No authoritative source: Non-human identities are created by multiple stakeholders for various purposes across the company's infrastructure. This decentralization adds complexity to identity management and makes it challenging to ensure consistent security practices. It complicates ownership assignment, which eventually hinders the remediation process for non-human identity-related violations. Attempting to rotate a credential without proper context of usage and ownership is nearly impossible and prone to disrupting critical business workflows.
Highly Dynamic: Non-human identities are often created, modified, and deleted dynamically, making it difficult to maintain an accurate inventory, understand who owns them, and apply consistent security policies.
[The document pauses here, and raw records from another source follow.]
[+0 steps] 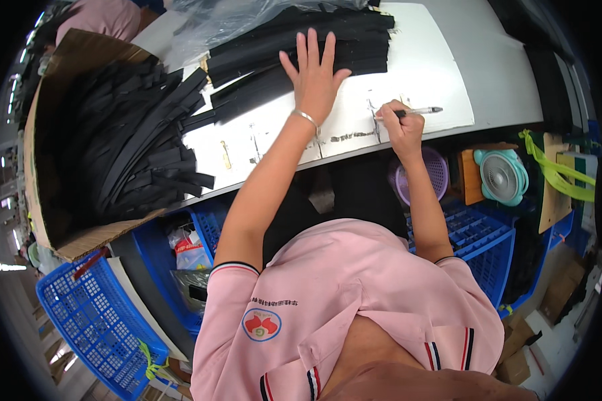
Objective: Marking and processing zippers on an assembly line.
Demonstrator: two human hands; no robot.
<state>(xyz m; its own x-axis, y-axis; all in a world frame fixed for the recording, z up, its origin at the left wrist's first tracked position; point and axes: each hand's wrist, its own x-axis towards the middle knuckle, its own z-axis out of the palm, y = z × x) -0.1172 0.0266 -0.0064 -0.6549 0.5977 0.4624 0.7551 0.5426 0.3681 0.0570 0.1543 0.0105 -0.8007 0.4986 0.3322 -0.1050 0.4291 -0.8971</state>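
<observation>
My left hand (314, 80) lies flat with fingers spread on a layer of black fabric strips (361, 50), which stretch across the white board (441, 67). In my right hand (403, 127) is a pen (421, 111), pinched between the fingers, with its clear barrel pointing right. The hand rests over the board near its front edge, beside dark handwritten marks (354, 136). Short dark lines run toward that edge. A cardboard box (43, 180) on the left is heaped with more black strips (127, 140), some of them hanging over onto the board.
Clear plastic sheeting (214, 30) lies at the far side. Below the table edge are a purple basket (438, 170), a turquoise fan (504, 176) and blue crates (481, 234). A blue basket (93, 321) stands at lower left. Part of another person in pink (100, 20) shows at upper left.
</observation>
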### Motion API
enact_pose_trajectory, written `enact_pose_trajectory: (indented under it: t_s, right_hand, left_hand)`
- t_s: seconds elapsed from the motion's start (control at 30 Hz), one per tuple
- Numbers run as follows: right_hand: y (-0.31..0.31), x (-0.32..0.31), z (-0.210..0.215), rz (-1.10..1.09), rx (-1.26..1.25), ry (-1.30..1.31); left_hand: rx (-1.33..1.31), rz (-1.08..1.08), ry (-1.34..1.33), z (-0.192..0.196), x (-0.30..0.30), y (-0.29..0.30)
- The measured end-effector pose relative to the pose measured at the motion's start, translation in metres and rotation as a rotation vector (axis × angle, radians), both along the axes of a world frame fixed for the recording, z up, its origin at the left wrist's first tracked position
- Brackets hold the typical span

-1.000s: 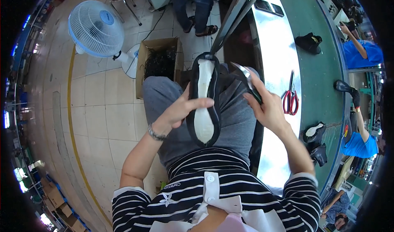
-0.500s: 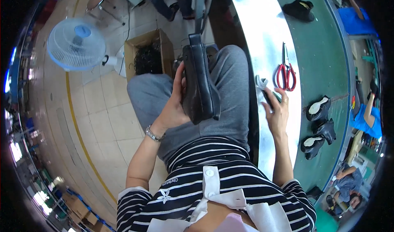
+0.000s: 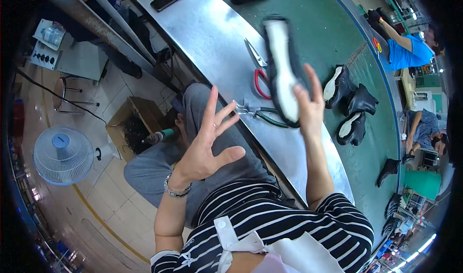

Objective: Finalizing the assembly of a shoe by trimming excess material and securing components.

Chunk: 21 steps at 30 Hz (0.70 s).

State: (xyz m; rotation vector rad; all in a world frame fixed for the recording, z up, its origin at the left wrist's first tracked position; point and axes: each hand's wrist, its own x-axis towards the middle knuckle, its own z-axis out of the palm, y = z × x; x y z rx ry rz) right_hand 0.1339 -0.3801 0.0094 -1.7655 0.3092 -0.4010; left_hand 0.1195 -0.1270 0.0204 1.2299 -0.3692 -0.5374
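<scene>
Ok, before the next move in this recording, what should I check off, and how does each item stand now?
1. Shoe in the right hand: ok, white sole showing.
2. Left hand free: ok, fingers spread.
3. Green-handled pliers set down: ok, on the metal bench.
4. Red-handled scissors fully visible: not ok, the shoe partly covers them.
5. Shoe lifted off the bench: cannot tell, blurred in this single view.

On the surface [image 3: 217, 36] near the frame's centre, scissors [image 3: 259, 60] lay higher in view than the pliers [image 3: 252, 112], left of the shoe [image 3: 282, 70] in the right hand [image 3: 311, 110]. A fan [image 3: 63, 157] stood far left.
</scene>
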Motion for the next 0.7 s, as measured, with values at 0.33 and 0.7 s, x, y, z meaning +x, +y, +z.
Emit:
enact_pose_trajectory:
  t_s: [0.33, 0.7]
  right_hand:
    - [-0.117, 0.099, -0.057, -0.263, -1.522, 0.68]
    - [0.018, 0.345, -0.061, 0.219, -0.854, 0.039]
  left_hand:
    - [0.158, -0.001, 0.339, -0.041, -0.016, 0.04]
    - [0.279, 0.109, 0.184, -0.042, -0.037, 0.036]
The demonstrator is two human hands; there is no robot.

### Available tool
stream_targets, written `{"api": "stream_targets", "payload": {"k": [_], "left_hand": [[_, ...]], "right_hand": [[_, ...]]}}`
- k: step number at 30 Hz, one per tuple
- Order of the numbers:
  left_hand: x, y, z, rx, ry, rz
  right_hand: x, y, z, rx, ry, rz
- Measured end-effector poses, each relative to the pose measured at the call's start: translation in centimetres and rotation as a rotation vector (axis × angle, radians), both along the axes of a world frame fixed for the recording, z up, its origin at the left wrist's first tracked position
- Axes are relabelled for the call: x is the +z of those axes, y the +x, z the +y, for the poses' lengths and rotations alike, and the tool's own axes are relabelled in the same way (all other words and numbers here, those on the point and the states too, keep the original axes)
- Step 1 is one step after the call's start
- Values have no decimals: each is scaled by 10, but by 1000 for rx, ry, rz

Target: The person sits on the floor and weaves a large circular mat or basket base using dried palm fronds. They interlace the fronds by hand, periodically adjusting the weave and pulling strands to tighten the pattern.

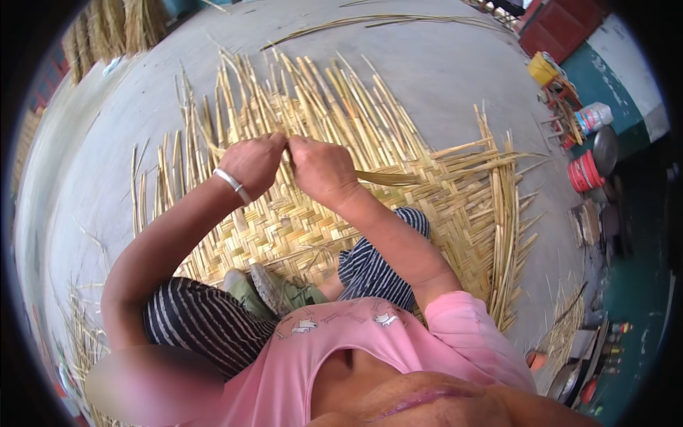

The Paradigm Shift: Securing the Entire Identity Fabric
To address the growing risk of identity-centered breaches, the security market must undergo a paradigm shift. Organizations need to recognize that protecting their identity fabric ( human and non human identities) requires a comprehensive and integrated approach that includes:
Recognizing Non-Human Identities as Targets: Hackers are increasingly targeting non-human identities as their "golden ticket" for successful breaches. Identity teams must not only bridge the gap in their identity security posture but also take a leading role in understanding that identities have become the new security perimeter, and the attack surface is larger than perceived.
Adopting dedicated Solutions for Non-Human Identity Challenges: Traditional identity access management solutions weren't designed to handle the complexities of non-human identities. We require dedicated solutions tailored to address these challenges effectively. These solutions should support various critical capabilities and ecosystem requirements. To tackle issues like the absence of MFA and the lack of contextual visibility, an NHIM solution should include automated secret rotation functionality.
Leveraging Automation at scale: Given the large number and dynamic nature of non-human identities, automation is essential across their lifecycle—from provisioning to rotation and decommissioning. Human processes are prone to errors and can lead to misconfigurations, especially considering the high privileges granted to non-human identities for performing their business-critical tasks. Therefore, there is no room for mistakes.
The breach at Change Health is a wake-up call for organizations to rethink their approach to identity security. While MFA remains a cornerstone of securing human identities, it is clear that a broader and more complex challenge exists in protecting non-human identities. By adopting a unified and integrated approach to identity management, organizations can better defend against identity-centered breaches and safeguard their critical assets. The time to act is now, and the path forward requires a comprehensive strategy that addresses the unique challenges of both human and non-human identities.